→ **Brief**:
Every line of the data below is to be given again as it appears, with the images removed.

→ **Entries shown**:
•••
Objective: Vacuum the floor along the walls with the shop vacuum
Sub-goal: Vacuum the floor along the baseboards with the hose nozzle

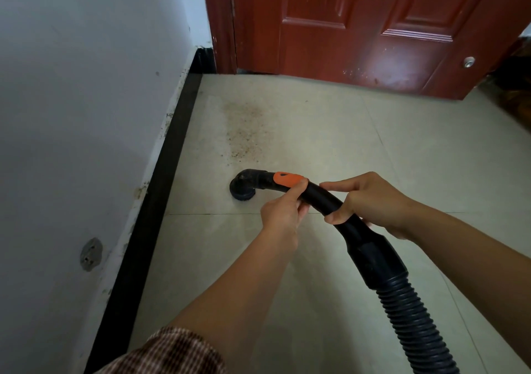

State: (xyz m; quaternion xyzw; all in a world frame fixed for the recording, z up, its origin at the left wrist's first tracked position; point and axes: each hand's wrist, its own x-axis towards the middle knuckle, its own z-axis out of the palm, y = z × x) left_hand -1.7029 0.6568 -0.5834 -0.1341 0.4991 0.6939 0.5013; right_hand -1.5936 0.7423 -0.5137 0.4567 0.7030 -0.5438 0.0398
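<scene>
A black curved vacuum wand (321, 199) runs from a ribbed hose (413, 324) at the lower right to a round brush nozzle (242, 188) resting on the pale floor tiles. An orange slider (287, 178) sits on top of the wand. My left hand (283, 212) pinches the wand just behind the orange slider, thumb touching it. Further back, my right hand (370, 204) wraps around the wand. A patch of brown dirt (244, 132) lies on the floor just beyond the nozzle, near the wall.
A white wall (86, 115) with a black baseboard (161, 195) runs along the left. A dark red wooden door (359, 28) closes the far end. A round metal plate (91, 254) is fixed low on the wall. Dark objects sit at the far right edge.
</scene>
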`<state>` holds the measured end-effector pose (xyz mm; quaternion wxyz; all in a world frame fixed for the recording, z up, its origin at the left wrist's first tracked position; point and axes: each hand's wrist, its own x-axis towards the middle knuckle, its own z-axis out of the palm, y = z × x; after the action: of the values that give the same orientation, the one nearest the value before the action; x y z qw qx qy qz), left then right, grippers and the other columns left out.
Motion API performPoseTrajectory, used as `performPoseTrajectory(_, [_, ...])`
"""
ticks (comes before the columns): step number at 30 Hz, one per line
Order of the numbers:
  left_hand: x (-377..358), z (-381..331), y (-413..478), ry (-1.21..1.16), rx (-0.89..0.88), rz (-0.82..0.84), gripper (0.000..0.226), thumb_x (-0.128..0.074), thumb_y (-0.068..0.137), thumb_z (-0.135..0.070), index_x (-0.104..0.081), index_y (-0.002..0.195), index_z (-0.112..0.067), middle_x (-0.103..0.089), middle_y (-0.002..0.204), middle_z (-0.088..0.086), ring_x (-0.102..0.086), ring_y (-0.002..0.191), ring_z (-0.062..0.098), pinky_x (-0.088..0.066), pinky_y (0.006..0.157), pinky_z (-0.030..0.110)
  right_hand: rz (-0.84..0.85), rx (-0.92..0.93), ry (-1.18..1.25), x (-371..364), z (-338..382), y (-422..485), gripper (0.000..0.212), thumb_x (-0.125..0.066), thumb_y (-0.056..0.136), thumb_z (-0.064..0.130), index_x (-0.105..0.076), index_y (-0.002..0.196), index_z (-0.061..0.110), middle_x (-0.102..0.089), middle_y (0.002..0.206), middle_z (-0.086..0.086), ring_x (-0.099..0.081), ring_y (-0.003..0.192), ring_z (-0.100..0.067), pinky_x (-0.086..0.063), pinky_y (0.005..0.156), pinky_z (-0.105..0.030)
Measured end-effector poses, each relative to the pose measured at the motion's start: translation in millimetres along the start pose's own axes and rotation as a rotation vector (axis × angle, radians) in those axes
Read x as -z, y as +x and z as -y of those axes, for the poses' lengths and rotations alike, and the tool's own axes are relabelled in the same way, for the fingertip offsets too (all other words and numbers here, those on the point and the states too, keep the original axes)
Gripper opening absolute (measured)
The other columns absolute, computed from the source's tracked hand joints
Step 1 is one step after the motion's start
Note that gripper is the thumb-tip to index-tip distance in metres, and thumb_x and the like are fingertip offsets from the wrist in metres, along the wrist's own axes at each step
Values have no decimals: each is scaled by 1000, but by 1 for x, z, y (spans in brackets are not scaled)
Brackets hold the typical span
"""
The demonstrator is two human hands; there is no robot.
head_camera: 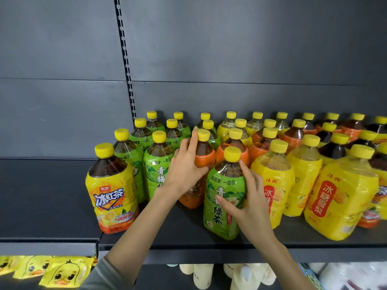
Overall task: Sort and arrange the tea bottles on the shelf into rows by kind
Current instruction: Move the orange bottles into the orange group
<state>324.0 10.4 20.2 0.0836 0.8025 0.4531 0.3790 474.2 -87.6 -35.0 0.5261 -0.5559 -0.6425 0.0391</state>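
All bottles stand with long axis vertical, yellow caps up, labels facing the camera, on a dark shelf (62, 195).

Held items: the left hand (184, 170) grips the orange bottle (206, 156) at its shoulder, fingers curled round it, index finger stretched up beside the cap. The right hand (251, 199) holds the green bottle (222, 208), thumb across the label, index finger reaching up to the shoulder, the other fingers hidden behind it. This green bottle is foremost, near the shelf's front edge, just right of and in front of the orange bottle. Whether its base rests on the shelf cannot be told.

Counts: six more green bottles (156, 170) stand left of the hands in two files of three. Two caps behind the orange bottle belong to bottles that are mostly hidden. One black-tea bottle (111, 191), yellow-labelled and dark-filled, stands alone at far left, just in front of the green files. Three pear bottles (343, 197), yellow-labelled with clear liquid, form the front right. Further orange bottles (266, 147) fill the rows behind them. The frame edge cuts off the right side, so their number cannot be fixed.

Lower tier: duck packets (62, 274) at left, pale bottles (202, 276) at centre.
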Motion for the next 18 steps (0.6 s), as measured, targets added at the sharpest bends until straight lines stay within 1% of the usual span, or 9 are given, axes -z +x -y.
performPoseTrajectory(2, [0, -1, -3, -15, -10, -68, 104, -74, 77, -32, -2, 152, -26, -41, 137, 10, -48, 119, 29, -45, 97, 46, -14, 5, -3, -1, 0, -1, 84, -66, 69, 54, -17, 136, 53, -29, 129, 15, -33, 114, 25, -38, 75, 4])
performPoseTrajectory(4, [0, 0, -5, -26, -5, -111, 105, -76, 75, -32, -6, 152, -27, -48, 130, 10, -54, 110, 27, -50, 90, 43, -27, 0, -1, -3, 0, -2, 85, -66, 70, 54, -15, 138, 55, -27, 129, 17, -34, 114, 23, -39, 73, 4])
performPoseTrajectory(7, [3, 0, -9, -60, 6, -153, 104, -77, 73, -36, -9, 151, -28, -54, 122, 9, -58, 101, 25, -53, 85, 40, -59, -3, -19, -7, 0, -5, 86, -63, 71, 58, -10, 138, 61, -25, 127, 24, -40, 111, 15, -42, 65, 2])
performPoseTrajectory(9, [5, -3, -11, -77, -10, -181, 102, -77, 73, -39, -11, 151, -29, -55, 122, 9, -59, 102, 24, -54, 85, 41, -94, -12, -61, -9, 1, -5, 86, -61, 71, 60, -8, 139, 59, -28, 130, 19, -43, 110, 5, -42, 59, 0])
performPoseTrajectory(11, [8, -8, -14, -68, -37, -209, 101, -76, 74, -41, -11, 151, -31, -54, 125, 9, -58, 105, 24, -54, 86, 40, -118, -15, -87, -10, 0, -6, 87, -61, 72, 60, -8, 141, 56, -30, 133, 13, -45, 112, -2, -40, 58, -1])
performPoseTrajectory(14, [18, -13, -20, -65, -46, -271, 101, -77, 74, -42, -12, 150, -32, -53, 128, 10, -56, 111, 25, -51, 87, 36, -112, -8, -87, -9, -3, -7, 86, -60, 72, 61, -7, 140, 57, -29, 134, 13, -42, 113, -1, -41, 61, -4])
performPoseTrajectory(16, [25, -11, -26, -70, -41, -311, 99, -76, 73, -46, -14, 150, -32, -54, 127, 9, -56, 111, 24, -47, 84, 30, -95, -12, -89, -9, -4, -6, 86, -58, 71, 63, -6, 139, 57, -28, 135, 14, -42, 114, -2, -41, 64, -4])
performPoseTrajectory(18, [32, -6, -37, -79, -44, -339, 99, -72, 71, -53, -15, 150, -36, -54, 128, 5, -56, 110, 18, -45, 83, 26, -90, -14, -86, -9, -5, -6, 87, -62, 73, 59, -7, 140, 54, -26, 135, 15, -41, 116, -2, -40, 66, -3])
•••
→ **Answer to this problem**:
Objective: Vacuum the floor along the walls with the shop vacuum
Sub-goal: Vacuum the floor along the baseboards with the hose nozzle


State: (xyz m; quaternion xyzw; all in a world frame fixed for the recording, z up, its origin at the left wrist's first tracked position; point and axes: each hand's wrist, its own x-axis towards the middle knuckle, its own z-axis out of the palm, y = z × x) left_hand -1.7029 0.6568 -0.5834 -0.1341 0.4991 0.6939 0.5013; right_hand -1.5936 0.7423 -0.5137 0.4567 0.7030 -0.5438 0.0398
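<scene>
A black curved vacuum wand (321, 199) runs from a ribbed hose (413, 324) at the lower right to a round brush nozzle (242, 188) resting on the pale floor tiles. An orange slider (287, 178) sits on top of the wand. My left hand (283, 212) pinches the wand just behind the orange slider, thumb touching it. Further back, my right hand (370, 204) wraps around the wand. A patch of brown dirt (244, 132) lies on the floor just beyond the nozzle, near the wall.
A white wall (86, 115) with a black baseboard (161, 195) runs along the left. A dark red wooden door (359, 28) closes the far end. A round metal plate (91, 254) is fixed low on the wall. Dark objects sit at the far right edge.
</scene>
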`<state>` holds the measured end-effector pose (xyz mm; quaternion wxyz; all in a world frame fixed for the recording, z up, its origin at the left wrist's first tracked position; point and axes: each hand's wrist, its own x-axis towards the middle knuckle, its own z-axis out of the palm, y = z × x; after the action: of the values that give the same orientation, the one nearest the value before the action; x y z qw qx qy qz), left then right, grippers and the other columns left out.
Motion API performPoseTrajectory, used as `performPoseTrajectory(_, [_, ...])`
"""
ticks (comes before the columns): step number at 30 Hz, one per line
Order of the numbers:
  left_hand: x (-377..358), z (-381..331), y (-413..478), ry (-1.21..1.16), rx (-0.89..0.88), rz (-0.82..0.84), gripper (0.000..0.226), thumb_x (-0.128..0.074), thumb_y (-0.068..0.137), thumb_z (-0.135..0.070), index_x (-0.104..0.081), index_y (-0.002..0.195), index_z (-0.112..0.067), middle_x (-0.103..0.089), middle_y (-0.002..0.204), middle_z (-0.088..0.086), ring_x (-0.102..0.086), ring_y (-0.002..0.191), ring_z (-0.062..0.098), pinky_x (-0.088..0.066), pinky_y (0.006..0.157), pinky_z (-0.030..0.110)
  right_hand: rz (-0.84..0.85), rx (-0.92..0.93), ry (-1.18..1.25), x (-371..364), z (-338..382), y (-422..485), gripper (0.000..0.212), thumb_x (-0.125..0.066), thumb_y (-0.056..0.136), thumb_z (-0.064..0.130), index_x (-0.105..0.076), index_y (-0.002..0.196), index_z (-0.061..0.110), middle_x (-0.102..0.089), middle_y (0.002..0.206), middle_z (-0.086..0.086), ring_x (-0.099..0.081), ring_y (-0.003..0.192), ring_z (-0.100..0.067), pinky_x (-0.086..0.063), pinky_y (0.005..0.156), pinky_z (-0.105..0.030)
Measured end-effector poses, each relative to the pose measured at the motion's start: translation in millimetres along the start pose's own axes and rotation as a rotation vector (axis × angle, radians) in those axes
Read x as -z, y as +x and z as -y of those axes, for the poses' lengths and rotations alike, and the tool's own axes are relabelled in the same way, for the fingertip offsets too (all other words and numbers here, those on the point and the states too, keep the original axes)
Gripper opening absolute (measured)
The other columns absolute, computed from the source's tracked hand joints
Step 1 is one step after the motion's start
Note that gripper is the thumb-tip to index-tip distance in metres, and thumb_x and the like are fingertip offsets from the wrist in metres, along the wrist's own axes at each step
Values have no decimals: each is scaled by 1000, but by 1 for x, z, y (spans in brackets are not scaled)
Brackets hold the typical span
"""
The demonstrator is two human hands; there is no robot.
head_camera: 
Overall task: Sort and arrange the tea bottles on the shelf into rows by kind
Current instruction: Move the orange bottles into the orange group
<state>324.0 10.4 20.2 0.0836 0.8025 0.4531 0.3790 474.2 -87.6 -35.0 0.5261 -0.5559 -0.6425 0.0391</state>
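All bottles stand with long axis vertical, yellow caps up, labels facing the camera, on a dark shelf (62, 195).

Held items: the left hand (184, 170) grips the orange bottle (206, 156) at its shoulder, fingers curled round it, index finger stretched up beside the cap. The right hand (251, 199) holds the green bottle (222, 208), thumb across the label, index finger reaching up to the shoulder, the other fingers hidden behind it. This green bottle is foremost, near the shelf's front edge, just right of and in front of the orange bottle. Whether its base rests on the shelf cannot be told.

Counts: six more green bottles (156, 170) stand left of the hands in two files of three. Two caps behind the orange bottle belong to bottles that are mostly hidden. One black-tea bottle (111, 191), yellow-labelled and dark-filled, stands alone at far left, just in front of the green files. Three pear bottles (343, 197), yellow-labelled with clear liquid, form the front right. Further orange bottles (266, 147) fill the rows behind them. The frame edge cuts off the right side, so their number cannot be fixed.

Lower tier: duck packets (62, 274) at left, pale bottles (202, 276) at centre.
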Motion for the next 18 steps (0.6 s), as measured, targets added at the sharpest bends until straight lines stay within 1% of the usual span, or 9 are given, axes -z +x -y.
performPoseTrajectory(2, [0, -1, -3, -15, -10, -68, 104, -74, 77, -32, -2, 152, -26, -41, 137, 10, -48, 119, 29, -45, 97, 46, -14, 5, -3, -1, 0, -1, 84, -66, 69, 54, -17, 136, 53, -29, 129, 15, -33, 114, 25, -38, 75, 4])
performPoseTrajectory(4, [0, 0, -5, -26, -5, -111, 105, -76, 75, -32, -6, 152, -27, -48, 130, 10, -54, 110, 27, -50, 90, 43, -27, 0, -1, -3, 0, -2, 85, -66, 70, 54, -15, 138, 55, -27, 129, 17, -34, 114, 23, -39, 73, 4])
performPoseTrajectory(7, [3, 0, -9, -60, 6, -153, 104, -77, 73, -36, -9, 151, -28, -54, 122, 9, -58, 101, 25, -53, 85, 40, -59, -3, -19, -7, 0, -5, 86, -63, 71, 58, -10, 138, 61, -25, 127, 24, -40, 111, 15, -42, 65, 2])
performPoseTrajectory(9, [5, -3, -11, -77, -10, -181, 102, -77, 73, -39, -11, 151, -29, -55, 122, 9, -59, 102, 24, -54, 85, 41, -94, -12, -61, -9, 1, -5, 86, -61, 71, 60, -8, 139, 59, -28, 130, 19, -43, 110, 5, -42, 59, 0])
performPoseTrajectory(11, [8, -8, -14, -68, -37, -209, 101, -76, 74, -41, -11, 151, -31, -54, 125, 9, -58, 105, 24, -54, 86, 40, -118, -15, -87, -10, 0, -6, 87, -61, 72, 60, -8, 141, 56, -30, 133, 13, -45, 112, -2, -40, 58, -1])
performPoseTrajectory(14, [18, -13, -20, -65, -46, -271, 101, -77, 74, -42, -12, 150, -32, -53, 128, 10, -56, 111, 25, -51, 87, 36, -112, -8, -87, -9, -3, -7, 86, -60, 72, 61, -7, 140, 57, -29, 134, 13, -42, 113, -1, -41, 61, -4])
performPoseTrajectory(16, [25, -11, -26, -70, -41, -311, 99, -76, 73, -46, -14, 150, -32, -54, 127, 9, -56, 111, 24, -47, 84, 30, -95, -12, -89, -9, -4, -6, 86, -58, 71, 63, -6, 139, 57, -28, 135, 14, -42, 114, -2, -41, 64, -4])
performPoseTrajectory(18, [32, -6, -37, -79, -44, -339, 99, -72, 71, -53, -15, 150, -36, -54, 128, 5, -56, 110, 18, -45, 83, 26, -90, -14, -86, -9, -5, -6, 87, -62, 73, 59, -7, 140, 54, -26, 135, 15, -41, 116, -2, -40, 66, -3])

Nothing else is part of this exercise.